# REQUIRED ACTION:
Every line below containing the word "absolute" should be found and copied.
____ PROVIDED RECORDS
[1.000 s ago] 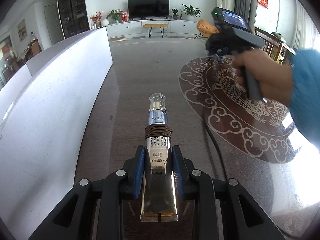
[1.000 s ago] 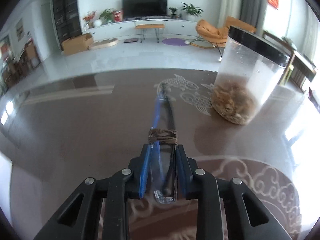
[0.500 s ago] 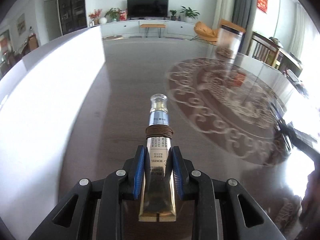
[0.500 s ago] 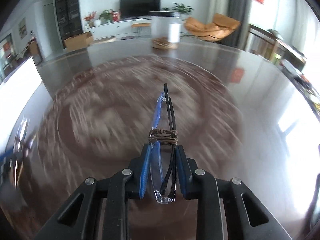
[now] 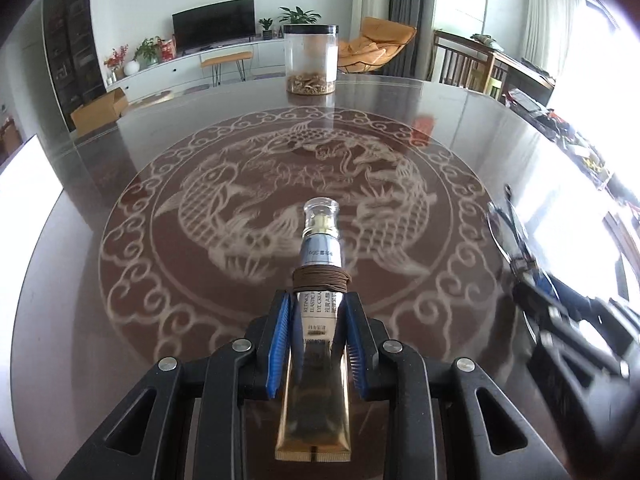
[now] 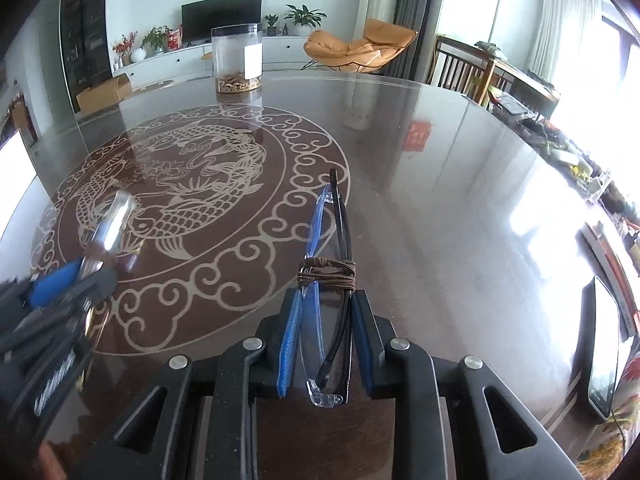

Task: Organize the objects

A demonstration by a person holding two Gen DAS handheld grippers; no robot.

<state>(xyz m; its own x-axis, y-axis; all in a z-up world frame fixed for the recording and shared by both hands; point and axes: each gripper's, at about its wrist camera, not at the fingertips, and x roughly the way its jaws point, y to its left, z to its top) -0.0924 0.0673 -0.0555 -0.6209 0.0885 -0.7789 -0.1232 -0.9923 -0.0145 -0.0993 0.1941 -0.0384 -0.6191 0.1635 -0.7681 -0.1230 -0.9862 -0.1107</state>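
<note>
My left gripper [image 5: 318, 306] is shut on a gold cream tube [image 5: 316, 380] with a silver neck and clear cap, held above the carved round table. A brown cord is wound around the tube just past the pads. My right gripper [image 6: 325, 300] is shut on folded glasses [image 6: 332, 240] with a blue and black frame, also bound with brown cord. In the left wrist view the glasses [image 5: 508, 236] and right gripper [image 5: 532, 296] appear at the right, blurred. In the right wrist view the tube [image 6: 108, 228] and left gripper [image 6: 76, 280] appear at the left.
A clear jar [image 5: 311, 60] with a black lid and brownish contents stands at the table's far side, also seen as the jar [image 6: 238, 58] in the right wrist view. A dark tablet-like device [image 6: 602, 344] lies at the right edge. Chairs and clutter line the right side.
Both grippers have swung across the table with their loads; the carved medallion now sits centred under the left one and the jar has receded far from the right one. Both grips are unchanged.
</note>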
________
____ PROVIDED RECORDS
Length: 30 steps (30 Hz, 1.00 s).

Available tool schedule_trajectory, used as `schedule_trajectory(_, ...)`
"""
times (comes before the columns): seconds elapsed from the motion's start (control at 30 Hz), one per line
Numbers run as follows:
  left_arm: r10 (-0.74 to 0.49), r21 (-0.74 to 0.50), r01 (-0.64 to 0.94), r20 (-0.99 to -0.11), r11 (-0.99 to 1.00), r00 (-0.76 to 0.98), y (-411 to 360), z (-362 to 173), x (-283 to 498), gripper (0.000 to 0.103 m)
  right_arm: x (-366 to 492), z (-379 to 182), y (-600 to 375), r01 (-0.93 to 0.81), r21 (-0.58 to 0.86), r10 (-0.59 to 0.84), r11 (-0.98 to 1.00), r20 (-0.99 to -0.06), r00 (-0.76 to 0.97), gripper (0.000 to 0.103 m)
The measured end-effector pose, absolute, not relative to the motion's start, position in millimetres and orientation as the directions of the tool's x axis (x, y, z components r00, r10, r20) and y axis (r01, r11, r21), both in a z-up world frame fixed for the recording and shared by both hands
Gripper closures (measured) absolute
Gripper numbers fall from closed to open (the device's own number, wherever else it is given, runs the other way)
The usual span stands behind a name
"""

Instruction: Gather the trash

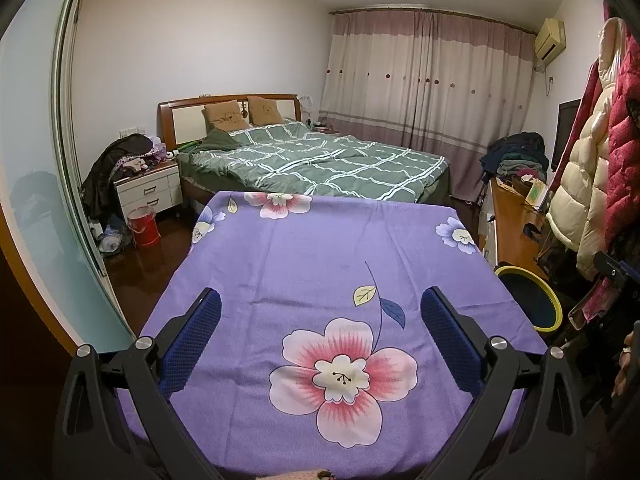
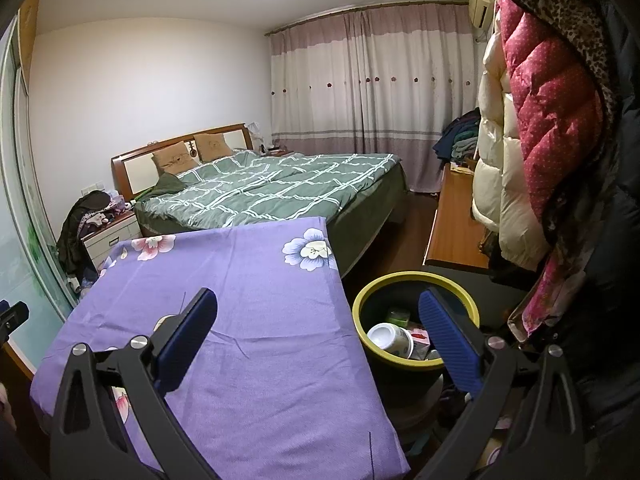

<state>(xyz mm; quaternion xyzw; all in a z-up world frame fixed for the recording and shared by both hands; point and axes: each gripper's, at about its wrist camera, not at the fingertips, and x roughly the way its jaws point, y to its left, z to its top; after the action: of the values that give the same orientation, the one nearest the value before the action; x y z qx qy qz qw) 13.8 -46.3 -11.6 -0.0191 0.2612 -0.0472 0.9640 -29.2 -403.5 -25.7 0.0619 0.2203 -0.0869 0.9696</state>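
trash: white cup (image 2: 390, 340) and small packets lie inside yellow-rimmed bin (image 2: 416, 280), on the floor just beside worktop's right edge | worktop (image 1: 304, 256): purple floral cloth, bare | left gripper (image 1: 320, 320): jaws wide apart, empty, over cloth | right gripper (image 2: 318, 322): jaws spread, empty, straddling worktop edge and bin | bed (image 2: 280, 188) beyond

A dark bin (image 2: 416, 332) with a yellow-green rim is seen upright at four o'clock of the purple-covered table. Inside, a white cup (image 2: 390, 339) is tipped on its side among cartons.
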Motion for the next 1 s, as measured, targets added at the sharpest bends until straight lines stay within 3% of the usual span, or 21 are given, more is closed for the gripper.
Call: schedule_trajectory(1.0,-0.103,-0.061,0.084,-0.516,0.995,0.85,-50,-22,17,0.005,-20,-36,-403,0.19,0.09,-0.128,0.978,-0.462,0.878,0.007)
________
# TASK ANSWER:
The measured end-effector pose, absolute, not relative to the motion's start, position in millimetres and orientation as the directions of the tool's x axis (x, y, z components r00, r10, r20) and y axis (r01, r11, r21), both in a z-up world frame fixed for the recording and shared by both hands
Gripper closures (measured) absolute

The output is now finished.